The banner raisings of the past didn’t feel like Tuesday night felt. Carter hit the home run in Toronto. Fred Vanvleet hit a pile of jumpers in the second half to push the Raptors past Golden State in June in Oakland. There was a parade, which depending where you were and what you witnessed, that was fascinatin­g and problemati­c.

But there were no problems in all that went on Tuesday night. Oh, there were some problems. Coach Nick Nurse showed up for the first game of the season, leaving his underwear and socks at home. It wasn’t pre-game jitters as much as it was pre-game frenzy.

And then the lights went out at Scotiabank Arena and with it the noise began. The under-siege commission­er, Adam Silver, walked out first followed by men in suits. The applause grew louder when Masai Ujiri walked out or Nurse or anyone the fans recognized before they were announced.

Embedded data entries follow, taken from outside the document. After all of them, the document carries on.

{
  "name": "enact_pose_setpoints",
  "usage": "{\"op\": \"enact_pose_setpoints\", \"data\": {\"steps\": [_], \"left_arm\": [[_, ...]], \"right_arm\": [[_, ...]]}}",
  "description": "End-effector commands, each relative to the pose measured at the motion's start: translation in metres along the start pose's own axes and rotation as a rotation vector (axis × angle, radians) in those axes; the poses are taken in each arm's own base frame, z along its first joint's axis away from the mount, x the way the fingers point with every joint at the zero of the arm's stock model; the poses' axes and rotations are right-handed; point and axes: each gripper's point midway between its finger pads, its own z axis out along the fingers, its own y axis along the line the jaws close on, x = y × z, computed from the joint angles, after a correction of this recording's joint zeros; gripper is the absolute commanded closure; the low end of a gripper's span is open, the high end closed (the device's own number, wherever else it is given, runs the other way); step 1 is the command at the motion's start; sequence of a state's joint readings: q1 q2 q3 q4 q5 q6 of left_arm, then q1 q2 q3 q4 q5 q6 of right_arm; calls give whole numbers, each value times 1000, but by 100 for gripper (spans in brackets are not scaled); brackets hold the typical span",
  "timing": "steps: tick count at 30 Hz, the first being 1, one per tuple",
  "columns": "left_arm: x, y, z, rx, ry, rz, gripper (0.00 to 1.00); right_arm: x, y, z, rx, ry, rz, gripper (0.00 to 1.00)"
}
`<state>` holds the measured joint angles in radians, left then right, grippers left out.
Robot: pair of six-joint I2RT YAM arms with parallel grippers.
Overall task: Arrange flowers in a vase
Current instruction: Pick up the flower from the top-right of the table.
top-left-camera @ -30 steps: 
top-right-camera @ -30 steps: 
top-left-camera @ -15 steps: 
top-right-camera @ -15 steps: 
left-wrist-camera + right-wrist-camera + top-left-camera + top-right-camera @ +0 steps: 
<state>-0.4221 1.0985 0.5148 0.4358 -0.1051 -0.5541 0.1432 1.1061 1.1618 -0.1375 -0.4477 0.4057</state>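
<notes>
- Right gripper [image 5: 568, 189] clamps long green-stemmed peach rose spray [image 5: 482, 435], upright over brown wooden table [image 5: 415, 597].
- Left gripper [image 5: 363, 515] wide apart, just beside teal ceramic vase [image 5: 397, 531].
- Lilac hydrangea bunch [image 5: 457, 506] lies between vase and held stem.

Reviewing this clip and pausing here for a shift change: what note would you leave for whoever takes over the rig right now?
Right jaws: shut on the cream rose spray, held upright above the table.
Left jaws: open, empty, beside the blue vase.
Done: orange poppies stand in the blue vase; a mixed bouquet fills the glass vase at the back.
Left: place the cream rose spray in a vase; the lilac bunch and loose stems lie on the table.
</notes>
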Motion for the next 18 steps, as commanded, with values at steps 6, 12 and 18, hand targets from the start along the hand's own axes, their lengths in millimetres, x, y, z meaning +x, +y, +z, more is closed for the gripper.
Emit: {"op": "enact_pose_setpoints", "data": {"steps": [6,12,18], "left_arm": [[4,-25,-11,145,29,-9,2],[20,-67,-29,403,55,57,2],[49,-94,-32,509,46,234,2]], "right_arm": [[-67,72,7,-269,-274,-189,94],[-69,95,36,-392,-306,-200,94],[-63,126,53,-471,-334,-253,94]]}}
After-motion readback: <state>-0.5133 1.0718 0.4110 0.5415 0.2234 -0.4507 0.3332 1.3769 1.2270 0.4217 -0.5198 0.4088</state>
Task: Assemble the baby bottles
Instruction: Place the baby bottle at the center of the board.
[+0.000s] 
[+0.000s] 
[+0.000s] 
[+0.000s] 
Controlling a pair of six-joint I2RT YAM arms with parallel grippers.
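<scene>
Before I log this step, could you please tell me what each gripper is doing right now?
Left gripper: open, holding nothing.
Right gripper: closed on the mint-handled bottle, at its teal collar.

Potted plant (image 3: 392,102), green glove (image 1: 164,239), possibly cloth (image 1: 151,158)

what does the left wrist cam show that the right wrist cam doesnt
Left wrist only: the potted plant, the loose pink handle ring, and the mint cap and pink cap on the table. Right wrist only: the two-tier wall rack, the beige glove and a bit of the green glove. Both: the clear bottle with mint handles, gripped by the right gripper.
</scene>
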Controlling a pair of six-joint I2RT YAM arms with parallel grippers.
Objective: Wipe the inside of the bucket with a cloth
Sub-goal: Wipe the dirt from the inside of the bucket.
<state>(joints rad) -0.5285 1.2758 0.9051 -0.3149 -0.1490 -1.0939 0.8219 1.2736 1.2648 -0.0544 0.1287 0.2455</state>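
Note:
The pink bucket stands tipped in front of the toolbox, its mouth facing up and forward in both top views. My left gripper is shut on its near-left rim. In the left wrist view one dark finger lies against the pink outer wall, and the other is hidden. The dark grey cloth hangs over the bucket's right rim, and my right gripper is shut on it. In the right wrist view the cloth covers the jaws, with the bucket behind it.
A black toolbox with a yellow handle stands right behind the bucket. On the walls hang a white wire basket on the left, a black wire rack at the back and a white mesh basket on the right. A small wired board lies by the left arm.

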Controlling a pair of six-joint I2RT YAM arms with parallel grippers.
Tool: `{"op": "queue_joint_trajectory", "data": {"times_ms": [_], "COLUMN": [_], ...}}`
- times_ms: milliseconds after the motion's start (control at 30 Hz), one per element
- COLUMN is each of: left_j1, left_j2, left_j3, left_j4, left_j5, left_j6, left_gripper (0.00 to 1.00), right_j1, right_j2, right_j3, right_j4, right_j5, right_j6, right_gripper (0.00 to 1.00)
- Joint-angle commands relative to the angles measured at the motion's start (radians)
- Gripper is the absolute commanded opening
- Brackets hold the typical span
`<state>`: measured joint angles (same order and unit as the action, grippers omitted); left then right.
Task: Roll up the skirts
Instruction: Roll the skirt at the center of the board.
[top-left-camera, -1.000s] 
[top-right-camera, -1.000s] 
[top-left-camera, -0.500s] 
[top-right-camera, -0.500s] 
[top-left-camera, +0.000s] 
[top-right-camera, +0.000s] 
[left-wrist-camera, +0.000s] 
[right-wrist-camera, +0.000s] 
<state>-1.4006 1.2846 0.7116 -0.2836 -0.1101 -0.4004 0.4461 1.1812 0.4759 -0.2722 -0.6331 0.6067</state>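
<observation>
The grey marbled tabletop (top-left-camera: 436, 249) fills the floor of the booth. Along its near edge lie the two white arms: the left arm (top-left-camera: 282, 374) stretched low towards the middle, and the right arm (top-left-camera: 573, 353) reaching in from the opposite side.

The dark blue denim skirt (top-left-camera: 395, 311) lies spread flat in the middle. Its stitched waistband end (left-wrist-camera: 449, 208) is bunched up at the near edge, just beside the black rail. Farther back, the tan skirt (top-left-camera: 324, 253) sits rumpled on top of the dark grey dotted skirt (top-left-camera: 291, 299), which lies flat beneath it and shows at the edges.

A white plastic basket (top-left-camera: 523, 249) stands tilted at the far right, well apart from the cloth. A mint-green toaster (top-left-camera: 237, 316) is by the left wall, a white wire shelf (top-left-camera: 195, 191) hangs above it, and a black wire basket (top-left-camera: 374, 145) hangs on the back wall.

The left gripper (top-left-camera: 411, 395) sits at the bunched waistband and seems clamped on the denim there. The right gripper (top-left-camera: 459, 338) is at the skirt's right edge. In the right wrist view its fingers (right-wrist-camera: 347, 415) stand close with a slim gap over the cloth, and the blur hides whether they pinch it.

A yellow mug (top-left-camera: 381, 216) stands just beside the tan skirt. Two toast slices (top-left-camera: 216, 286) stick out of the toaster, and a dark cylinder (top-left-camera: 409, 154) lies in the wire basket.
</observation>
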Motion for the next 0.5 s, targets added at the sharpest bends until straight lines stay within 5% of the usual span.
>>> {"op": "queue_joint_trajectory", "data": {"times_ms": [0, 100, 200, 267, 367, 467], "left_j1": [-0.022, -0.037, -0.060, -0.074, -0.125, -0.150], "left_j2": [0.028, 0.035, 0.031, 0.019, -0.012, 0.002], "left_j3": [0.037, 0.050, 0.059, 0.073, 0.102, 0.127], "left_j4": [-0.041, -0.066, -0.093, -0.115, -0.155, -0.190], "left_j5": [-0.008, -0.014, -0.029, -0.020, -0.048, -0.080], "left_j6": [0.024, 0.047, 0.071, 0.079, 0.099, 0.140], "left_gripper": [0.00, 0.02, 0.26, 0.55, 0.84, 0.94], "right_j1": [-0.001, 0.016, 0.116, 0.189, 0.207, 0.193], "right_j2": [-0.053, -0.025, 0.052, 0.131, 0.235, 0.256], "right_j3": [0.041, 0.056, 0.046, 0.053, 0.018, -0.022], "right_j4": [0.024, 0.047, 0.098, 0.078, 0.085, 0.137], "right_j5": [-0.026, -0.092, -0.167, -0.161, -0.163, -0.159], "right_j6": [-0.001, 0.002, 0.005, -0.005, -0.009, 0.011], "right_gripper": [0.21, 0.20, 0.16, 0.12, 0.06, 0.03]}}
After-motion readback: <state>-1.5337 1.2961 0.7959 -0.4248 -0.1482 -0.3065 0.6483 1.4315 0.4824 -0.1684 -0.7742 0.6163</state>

And blasting from the building sound system, the hip hop song The Champ Is Here . It’s a song by Jadakiss. (I know that because I looked it up.) It was the right touch for the right night.

So was the pre-ceremony video. It touched on everything. It showed great moments and moments of defeat. It showed Drake only once. It showed the biggest shots and largest reasons and so many celebratio­ns.

The ring is huge. But it seems all championsh­ip rings are huge these days. One win seems bigger than the next one. Except this one is ours. It’s personal. It’s national.